## Task requirements
Each line of the data holding "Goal" should be found and copied.

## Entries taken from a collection
________________________________________

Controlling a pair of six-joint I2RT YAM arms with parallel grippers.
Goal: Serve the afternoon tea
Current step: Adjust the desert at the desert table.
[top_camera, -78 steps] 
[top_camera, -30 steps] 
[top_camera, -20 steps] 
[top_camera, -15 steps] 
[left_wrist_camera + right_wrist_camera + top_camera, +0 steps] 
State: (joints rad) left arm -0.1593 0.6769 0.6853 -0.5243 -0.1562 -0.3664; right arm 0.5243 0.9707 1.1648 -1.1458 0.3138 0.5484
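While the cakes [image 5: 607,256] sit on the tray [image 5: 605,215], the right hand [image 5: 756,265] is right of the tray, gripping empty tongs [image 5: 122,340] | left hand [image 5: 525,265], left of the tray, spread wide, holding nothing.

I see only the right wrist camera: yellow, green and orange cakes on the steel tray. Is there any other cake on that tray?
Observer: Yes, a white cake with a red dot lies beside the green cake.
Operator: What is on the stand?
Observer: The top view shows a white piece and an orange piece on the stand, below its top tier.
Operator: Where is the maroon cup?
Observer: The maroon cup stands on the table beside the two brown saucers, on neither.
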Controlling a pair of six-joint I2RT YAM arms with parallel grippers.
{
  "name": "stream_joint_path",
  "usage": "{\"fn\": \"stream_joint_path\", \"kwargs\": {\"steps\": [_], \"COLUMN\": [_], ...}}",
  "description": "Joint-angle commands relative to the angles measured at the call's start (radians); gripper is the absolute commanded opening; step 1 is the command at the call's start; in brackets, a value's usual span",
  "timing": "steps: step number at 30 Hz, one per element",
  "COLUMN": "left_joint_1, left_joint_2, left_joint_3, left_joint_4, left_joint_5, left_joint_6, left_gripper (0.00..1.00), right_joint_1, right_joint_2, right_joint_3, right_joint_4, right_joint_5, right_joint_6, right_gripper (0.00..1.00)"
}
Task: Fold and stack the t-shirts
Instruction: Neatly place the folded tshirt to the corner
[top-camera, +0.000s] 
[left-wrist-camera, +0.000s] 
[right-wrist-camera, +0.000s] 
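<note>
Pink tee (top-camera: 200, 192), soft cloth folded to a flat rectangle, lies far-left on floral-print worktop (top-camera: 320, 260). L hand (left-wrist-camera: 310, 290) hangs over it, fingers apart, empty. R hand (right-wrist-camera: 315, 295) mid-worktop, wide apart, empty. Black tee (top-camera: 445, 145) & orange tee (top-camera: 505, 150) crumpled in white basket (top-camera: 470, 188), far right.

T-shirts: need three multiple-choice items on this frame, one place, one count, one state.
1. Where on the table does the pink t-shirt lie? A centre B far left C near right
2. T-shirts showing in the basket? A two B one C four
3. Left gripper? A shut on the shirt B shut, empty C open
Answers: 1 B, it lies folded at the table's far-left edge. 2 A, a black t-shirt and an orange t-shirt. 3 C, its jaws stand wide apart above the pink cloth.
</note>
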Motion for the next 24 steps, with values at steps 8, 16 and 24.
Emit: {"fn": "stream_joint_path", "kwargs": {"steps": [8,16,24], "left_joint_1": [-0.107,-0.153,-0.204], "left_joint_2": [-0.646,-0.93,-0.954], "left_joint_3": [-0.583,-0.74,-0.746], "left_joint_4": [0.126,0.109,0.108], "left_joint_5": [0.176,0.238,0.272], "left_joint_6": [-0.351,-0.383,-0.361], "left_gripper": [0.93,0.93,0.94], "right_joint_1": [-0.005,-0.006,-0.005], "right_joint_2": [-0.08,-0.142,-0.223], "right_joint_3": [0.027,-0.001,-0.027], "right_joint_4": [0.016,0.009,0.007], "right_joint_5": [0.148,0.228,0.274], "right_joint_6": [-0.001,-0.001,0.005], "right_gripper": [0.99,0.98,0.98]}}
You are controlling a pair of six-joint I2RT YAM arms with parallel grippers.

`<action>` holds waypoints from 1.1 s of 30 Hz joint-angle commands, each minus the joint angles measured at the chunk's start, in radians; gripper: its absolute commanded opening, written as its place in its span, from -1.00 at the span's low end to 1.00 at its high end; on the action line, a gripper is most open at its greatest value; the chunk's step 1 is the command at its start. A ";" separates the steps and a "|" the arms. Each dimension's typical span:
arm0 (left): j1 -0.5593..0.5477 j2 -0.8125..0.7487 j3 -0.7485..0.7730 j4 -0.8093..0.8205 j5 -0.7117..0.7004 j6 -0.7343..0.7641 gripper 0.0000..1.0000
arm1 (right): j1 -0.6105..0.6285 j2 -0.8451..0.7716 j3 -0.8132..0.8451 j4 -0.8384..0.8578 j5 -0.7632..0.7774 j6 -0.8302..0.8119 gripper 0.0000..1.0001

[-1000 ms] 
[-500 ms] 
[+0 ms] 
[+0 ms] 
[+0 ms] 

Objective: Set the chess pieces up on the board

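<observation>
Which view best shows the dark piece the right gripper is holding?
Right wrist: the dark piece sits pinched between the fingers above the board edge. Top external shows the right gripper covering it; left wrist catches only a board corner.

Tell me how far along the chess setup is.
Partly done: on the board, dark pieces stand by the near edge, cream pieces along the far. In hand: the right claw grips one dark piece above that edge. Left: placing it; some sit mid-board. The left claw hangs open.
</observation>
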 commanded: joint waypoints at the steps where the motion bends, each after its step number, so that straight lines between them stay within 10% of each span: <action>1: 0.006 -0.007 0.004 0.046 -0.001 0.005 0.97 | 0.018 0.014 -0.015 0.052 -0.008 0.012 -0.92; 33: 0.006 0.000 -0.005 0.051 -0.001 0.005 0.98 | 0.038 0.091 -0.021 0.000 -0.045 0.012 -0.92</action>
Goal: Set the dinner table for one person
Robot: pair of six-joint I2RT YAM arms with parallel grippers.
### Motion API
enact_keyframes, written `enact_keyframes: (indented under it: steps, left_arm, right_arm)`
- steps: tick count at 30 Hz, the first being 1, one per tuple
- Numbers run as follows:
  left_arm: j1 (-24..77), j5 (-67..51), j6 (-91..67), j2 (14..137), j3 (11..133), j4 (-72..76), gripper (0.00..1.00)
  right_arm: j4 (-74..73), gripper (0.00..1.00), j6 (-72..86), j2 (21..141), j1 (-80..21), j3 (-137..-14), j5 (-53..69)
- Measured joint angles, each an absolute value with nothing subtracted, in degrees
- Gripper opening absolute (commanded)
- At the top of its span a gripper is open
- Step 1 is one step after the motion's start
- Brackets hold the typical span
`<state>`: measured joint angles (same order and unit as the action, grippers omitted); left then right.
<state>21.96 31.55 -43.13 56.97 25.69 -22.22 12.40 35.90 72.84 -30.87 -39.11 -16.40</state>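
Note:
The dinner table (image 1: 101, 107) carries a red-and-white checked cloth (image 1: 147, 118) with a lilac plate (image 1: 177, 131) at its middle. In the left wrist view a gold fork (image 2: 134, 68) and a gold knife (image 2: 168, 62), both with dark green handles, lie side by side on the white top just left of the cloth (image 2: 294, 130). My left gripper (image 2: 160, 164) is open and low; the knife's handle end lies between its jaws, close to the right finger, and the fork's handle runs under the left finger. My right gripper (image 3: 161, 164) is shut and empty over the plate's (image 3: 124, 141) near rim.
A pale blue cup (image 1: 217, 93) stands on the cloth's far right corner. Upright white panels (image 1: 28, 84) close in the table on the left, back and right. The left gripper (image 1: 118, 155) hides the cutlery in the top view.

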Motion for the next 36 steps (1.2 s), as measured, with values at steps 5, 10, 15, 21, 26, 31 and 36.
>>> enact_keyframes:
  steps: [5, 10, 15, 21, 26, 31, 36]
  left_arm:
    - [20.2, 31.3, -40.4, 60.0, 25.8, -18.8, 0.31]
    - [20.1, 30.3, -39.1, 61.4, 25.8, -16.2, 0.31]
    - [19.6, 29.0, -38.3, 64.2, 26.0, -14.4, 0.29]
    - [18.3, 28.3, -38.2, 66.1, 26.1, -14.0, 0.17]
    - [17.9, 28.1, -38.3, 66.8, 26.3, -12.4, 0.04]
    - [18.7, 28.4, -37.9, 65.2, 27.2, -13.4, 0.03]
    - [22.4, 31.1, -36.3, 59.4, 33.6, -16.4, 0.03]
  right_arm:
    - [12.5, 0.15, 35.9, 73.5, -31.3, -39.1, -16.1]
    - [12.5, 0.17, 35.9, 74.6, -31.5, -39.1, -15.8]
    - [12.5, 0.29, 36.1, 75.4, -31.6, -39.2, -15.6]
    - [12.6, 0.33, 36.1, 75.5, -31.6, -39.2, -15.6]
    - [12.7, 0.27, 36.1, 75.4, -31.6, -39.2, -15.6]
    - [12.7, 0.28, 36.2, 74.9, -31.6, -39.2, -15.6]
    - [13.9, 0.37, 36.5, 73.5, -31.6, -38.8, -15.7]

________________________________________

## Exercise answer
Goal: Serve the afternoon tea
Goal: Set the dinner table for one person

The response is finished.